Here is the optimized ChapterSO.cs:

using UnityEngine;

[System.Serializable]
public class ChapterData
{
    public string chapterName;
    public int chapterOrder;

    // Editor-only references (Visual)
    public SceneAsset startMapEditor;
    public SceneAsset endMapEditor;
    public SceneAsset[] includedMapsEditor;

    // Runtime data (Functional)
    public string startMapName;
    public string endMapName;
    public string[] includedMapNames;
}

[CreateAssetMenu(fileName = "NewChapter", menuName = "World Power/Chapter")]
public class ChapterSO : ScriptableObject
{
    public ChapterData data;

#if UNITY_EDITOR
    // This runs in the Editor whenever the asset is loaded or changed
    private void OnValidate()
    {
        // Auto-populate strings from SceneAssets
        if (data.startMapEditor != null)
            data.startMapName = data.startMapEditor.name;

        if (data.endMapEditor != null)
            data.endMapName = data.endMapEditor.name;

        if (data.includedMapsEditor != null && data.includedMapsEditor.Length > 0)
        {
            data.includedMapNames = new string[data.includedMapsEditor.Length];
            for (int i = 0; i < data.includedMapsEditor.Length; i++)
            {
                if (data.includedMapsEditor[i] != null)
                    data.includedMapNames[i] = data.includedMapsEditor[i].name;
            }
        }

        // Mark the asset dirty to ensure changes are saved
        UnityEditor.EditorUtility.SetDirty(this);
    }
#endif
}

How Senior Engineers Fix It

Senior engineers solve this by automating the bridge between Editor and Runtime data.
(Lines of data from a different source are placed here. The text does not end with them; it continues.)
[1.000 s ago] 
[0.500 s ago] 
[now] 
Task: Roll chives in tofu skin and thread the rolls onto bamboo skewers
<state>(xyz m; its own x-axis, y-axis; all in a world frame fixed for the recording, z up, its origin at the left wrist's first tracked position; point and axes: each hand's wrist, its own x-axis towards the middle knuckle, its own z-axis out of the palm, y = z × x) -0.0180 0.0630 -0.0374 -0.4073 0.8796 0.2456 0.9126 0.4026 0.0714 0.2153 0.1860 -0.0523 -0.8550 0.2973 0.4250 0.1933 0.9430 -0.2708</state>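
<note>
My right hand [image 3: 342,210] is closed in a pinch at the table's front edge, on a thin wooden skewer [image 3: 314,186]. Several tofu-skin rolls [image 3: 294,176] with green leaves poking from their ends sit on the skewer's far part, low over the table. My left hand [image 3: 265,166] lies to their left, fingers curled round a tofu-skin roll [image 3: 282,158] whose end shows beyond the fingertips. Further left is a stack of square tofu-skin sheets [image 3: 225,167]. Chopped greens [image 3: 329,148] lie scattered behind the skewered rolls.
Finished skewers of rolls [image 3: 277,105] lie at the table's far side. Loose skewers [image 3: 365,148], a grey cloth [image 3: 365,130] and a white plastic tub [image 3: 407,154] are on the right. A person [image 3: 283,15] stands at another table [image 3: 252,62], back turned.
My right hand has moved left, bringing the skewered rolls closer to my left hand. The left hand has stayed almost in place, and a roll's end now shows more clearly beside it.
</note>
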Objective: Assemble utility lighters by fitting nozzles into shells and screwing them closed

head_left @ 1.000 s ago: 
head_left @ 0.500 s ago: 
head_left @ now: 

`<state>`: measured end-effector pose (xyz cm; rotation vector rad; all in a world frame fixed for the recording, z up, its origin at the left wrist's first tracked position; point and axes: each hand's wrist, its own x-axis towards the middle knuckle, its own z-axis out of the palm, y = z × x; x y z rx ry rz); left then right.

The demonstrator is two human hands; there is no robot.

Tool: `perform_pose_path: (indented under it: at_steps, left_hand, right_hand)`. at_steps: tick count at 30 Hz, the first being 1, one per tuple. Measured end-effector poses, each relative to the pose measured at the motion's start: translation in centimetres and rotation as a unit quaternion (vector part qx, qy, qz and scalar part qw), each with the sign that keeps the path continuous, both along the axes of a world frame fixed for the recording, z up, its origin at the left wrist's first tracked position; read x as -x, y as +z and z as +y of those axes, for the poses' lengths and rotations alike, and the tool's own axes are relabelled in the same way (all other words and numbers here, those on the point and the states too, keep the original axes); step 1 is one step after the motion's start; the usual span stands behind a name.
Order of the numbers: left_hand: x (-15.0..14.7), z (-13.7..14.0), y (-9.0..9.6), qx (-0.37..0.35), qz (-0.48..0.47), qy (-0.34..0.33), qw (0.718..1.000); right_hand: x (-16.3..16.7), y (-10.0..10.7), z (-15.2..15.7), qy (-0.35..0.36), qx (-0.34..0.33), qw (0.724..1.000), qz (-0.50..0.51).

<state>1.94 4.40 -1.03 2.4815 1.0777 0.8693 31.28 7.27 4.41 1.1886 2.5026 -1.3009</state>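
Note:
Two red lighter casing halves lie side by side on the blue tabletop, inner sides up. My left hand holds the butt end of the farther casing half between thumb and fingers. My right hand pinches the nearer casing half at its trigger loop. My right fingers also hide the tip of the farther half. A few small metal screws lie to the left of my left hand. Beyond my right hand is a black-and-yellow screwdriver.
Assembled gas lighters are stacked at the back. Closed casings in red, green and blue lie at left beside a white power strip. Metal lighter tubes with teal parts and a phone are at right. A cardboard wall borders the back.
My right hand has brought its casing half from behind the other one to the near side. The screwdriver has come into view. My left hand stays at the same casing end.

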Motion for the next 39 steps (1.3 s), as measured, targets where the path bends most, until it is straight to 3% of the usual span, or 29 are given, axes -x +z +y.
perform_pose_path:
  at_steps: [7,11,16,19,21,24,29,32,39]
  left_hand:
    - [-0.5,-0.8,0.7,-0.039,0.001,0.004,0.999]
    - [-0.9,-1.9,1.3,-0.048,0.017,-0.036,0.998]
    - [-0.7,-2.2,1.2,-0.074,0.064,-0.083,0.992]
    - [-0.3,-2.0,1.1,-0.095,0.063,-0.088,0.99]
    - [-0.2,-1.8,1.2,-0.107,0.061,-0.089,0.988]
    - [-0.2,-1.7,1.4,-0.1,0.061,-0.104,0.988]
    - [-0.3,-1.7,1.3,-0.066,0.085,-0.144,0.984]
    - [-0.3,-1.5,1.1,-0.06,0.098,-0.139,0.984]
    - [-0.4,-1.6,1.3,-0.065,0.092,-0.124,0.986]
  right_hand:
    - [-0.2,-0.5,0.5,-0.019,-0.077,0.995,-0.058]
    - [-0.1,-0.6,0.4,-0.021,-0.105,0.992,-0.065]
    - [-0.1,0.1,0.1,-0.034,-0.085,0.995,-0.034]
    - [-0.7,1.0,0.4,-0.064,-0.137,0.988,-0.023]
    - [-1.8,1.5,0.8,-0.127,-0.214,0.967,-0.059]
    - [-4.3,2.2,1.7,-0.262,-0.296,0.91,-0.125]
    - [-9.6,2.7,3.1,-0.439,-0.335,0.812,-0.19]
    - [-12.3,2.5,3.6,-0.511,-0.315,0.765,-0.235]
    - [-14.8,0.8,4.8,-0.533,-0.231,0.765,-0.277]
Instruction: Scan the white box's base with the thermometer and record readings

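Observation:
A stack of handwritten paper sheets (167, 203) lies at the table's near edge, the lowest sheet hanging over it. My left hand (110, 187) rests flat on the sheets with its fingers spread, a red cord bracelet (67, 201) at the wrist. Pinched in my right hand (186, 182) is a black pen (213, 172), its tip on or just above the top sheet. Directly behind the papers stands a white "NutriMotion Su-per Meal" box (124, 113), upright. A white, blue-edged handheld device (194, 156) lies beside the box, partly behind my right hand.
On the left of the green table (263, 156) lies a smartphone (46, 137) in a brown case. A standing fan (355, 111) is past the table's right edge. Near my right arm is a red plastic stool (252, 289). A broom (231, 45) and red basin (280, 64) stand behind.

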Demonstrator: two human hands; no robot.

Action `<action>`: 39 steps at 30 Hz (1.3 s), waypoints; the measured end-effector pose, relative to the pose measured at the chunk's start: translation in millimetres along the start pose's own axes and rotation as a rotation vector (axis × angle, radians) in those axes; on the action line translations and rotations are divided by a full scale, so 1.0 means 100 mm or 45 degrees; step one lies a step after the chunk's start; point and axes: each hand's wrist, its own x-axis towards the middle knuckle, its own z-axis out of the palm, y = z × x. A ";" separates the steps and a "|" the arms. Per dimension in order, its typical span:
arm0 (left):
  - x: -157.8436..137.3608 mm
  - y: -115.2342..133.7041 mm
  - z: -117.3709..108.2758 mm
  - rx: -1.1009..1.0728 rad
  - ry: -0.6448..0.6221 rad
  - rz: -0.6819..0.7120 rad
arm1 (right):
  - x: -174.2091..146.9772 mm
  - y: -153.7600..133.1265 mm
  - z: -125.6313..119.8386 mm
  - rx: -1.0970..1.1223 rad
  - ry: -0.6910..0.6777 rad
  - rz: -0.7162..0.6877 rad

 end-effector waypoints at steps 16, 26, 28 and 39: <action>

The key is OnValidate.

  1. Embrace the Preprocessor: Use #if UNITY_EDITOR to ensure Editor-only code is stripped from builds. This keeps the build clean and performant.
  2. Automate Syncing: Instead of a button, use OnValidate(). This method fires whenever a variable changes in the Inspector. It ensures the string fields are always up to date with the SceneAsset references without user intervention.
  3. Encapsulate Logic: The custom Inspector approach mentioned by the user is viable, but OnValidate is cleaner for simple data syncing because it keeps the logic inside the data asset itself, rather than requiring a separate Editor class file.
  4. Runtime Loader: The loader should rely strictly on the strings generated by OnValidate. It should never touch SceneAsset.

Why Juniors Miss It

  • Lack of Awareness of OnValidate: Juniors often don’t know this lifecycle hook exists in ScriptableObject.
  • Fear of Preprocessor Directives: #if UNITY_EDITOR looks intimidating, but it is the standard tool for this problem.
  • Over-reliance on Manual Steps: Juniors often think in terms of “user actions” (clicking a button) rather than “data integrity” (automation).
  • Trying to Force Types: The user initially wanted to “store scenes directly,” not realizing that Scene references are fundamentally handled differently by the engine depending on context (Editor vs. Build).